▶ **Exercise objective**
Go through the data and copy each line that holds "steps".

[[ Supplied data open ]]

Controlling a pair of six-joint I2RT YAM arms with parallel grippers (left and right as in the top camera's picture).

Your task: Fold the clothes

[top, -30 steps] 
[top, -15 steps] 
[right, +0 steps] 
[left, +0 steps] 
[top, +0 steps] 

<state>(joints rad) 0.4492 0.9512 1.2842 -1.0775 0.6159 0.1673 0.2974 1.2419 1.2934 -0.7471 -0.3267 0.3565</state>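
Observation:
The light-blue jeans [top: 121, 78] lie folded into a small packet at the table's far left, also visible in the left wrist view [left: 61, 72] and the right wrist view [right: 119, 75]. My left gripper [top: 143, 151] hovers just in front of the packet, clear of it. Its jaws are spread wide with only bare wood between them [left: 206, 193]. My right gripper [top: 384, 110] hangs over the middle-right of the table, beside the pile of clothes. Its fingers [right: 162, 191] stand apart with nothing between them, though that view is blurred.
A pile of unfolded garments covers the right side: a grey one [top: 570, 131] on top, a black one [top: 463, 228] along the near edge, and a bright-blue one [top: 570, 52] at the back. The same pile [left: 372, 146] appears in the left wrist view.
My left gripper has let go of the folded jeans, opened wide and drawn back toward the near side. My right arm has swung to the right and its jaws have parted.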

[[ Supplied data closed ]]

▶ **Output**
[top, -30 steps] 
[top, -15 steps] 
[right, +0 steps] 
[left, +0 steps] 
[top, +0 steps] 

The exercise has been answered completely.